Work order: The whole of the data must be transcribed exactly.

[Source data]
= = = =
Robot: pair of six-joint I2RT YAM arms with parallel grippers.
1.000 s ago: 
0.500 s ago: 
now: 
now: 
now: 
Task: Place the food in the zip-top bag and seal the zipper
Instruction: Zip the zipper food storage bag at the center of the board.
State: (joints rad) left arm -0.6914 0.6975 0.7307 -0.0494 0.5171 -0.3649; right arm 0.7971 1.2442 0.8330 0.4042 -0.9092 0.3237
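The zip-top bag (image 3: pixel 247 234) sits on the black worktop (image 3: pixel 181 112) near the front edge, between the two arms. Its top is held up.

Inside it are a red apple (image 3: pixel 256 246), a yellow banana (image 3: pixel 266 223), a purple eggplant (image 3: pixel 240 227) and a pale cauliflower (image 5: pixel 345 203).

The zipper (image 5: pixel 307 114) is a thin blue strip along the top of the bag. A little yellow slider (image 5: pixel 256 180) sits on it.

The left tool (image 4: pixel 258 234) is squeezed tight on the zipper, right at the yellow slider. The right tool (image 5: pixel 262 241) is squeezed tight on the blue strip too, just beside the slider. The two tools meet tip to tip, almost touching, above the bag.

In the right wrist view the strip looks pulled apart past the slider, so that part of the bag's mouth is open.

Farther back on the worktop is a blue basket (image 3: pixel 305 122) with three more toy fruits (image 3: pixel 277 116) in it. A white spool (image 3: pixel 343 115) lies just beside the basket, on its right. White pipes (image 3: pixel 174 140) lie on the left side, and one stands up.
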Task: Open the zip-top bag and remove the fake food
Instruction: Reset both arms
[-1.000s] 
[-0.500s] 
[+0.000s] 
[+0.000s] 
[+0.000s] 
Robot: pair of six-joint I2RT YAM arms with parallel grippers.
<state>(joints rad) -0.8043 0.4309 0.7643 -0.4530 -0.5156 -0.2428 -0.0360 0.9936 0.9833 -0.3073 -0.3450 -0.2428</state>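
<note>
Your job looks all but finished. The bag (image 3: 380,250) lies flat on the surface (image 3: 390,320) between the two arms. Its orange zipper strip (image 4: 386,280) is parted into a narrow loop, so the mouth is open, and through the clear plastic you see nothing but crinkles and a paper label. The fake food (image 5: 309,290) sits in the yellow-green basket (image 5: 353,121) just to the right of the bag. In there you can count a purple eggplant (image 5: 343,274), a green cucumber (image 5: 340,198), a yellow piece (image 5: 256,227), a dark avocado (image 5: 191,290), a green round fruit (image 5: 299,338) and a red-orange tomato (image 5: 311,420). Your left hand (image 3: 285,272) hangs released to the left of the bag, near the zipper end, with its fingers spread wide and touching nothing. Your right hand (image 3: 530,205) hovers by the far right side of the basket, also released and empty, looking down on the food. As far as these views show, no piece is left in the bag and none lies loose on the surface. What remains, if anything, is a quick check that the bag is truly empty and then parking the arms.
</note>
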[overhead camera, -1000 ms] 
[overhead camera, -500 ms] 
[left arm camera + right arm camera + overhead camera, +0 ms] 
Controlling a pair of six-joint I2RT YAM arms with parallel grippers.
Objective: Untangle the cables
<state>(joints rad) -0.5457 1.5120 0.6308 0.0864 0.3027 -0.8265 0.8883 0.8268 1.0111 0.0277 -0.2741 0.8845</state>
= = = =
Response area:
Robot: pair of six-joint I2RT YAM arms with parallel grippers.
1.000 s ago: 
0.500 s ago: 
now: 
now: 
now: 
Task: Place the food in the zip-top bag and seal the zipper
Instruction: Zip the zipper food storage bag at the center of the board.
State: (joints rad) left arm -0.6914 0.6975 0.7307 -0.0494 0.5171 -0.3649; right arm 0.7971 1.2442 0.8330 0.4042 -0.9092 0.3237
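The zip-top bag (image 3: pixel 247 234) sits on the black worktop (image 3: pixel 181 112) near the front edge, between the two arms. Its top is held up.

Inside it are a red apple (image 3: pixel 256 246), a yellow banana (image 3: pixel 266 223), a purple eggplant (image 3: pixel 240 227) and a pale cauliflower (image 5: pixel 345 203).

The zipper (image 5: pixel 307 114) is a thin blue strip along the top of the bag. A little yellow slider (image 5: pixel 256 180) sits on it.

The left tool (image 4: pixel 258 234) is squeezed tight on the zipper, right at the yellow slider. The right tool (image 5: pixel 262 241) is squeezed tight on the blue strip too, just beside the slider. The two tools meet tip to tip, almost touching, above the bag.

In the right wrist view the strip looks pulled apart past the slider, so that part of the bag's mouth is open.

Farther back on the worktop is a blue basket (image 3: pixel 305 122) with three more toy fruits (image 3: pixel 277 116) in it. A white spool (image 3: pixel 343 115) lies just beside the basket, on its right. White pipes (image 3: pixel 174 140) lie on the left side, and one stands up.
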Task: Open the zip-top bag and remove the fake food
Instruction: Reset both arms
[-1.000s] 
[-0.500s] 
[+0.000s] 
[+0.000s] 
[+0.000s] 
Robot: pair of six-joint I2RT YAM arms with parallel grippers.
<state>(joints rad) -0.8043 0.4309 0.7643 -0.4530 -0.5156 -0.2428 -0.0360 0.9936 0.9833 -0.3073 -0.3450 -0.2428</state>
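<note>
Your job looks all but finished. The bag (image 3: 380,250) lies flat on the surface (image 3: 390,320) between the two arms. Its orange zipper strip (image 4: 386,280) is parted into a narrow loop, so the mouth is open, and through the clear plastic you see nothing but crinkles and a paper label. The fake food (image 5: 309,290) sits in the yellow-green basket (image 5: 353,121) just to the right of the bag. In there you can count a purple eggplant (image 5: 343,274), a green cucumber (image 5: 340,198), a yellow piece (image 5: 256,227), a dark avocado (image 5: 191,290), a green round fruit (image 5: 299,338) and a red-orange tomato (image 5: 311,420). Your left hand (image 3: 285,272) hangs released to the left of the bag, near the zipper end, with its fingers spread wide and touching nothing. Your right hand (image 3: 530,205) hovers by the far right side of the basket, also released and empty, looking down on the food. As far as these views show, no piece is left in the bag and none lies loose on the surface. What remains, if anything, is a quick check that the bag is truly empty and then parking the arms.
</note>
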[overhead camera, -1000 ms] 
[overhead camera, -500 ms] 
[left arm camera + right arm camera + overhead camera, +0 ms] 
Controlling a pair of six-joint I2RT YAM arms with parallel grippers.
Objective: Untangle the cables
<state>(joints rad) -0.5457 1.5120 0.6308 0.0864 0.3027 -0.8265 0.8883 0.8268 1.0111 0.0277 -0.2741 0.8845</state>

The full answer has been given.